- [WHAT YOU HAVE TO DO] Give the listing again, word for word, and let no picture into it.

- [INFORMATION SUPPLIED]

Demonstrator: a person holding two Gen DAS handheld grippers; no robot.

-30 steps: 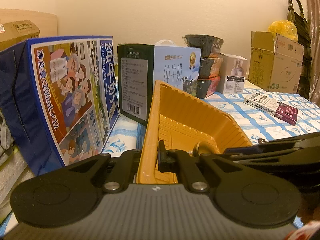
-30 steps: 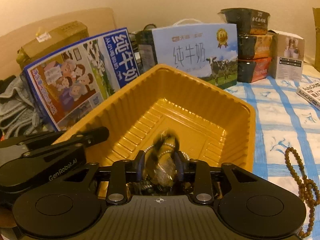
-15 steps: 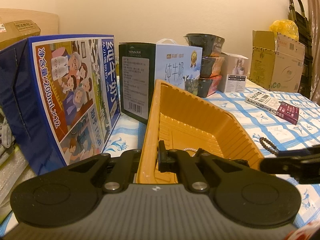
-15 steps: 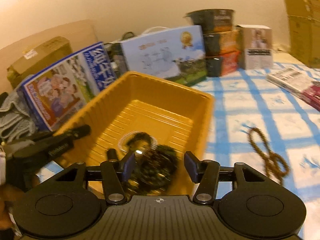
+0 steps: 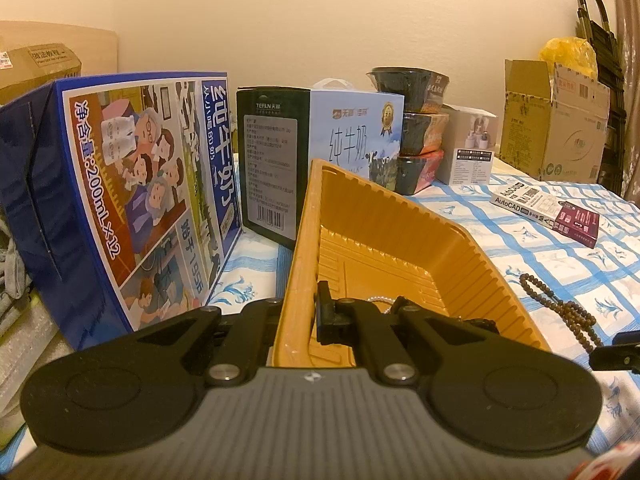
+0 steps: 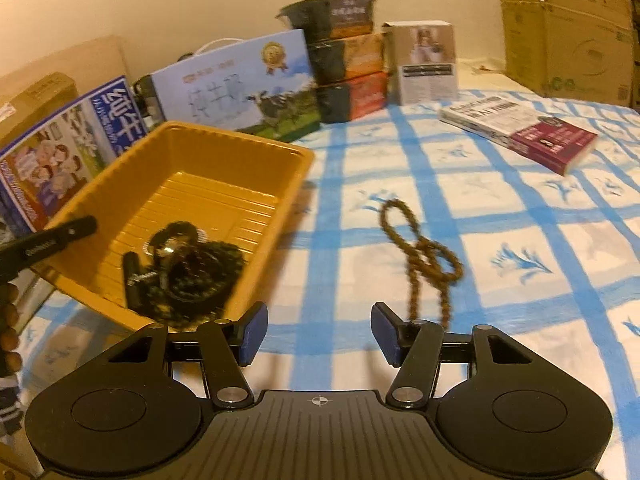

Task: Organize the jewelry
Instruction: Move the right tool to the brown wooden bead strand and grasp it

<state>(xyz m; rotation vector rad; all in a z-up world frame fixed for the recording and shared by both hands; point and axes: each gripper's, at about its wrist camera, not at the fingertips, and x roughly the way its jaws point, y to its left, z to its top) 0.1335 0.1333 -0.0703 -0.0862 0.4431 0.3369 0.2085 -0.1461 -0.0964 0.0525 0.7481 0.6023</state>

- [TASK RESULT]
Demonstrator: a person holding two Gen DAS handheld grippers; no robot.

-30 steps: 
-30 steps: 
-15 steps: 
-15 steps: 
+0 steps: 
+0 steps: 

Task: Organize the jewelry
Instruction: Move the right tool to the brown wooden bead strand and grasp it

<state>(xyz m; rotation vector rad; all in a z-up world frame fixed for the recording and shared by both hands; point and axes: each gripper's, at about its wrist camera, not at the fingertips, and x roughly the way its jaws point, y to its left, z to its top) 0.1335 0.1333 -0.0703 -0.0862 0.4431 0.3369 0.2085 -0.1461 -0.0964 0.0525 0.7481 0.6023</state>

This answer is complete as it stands.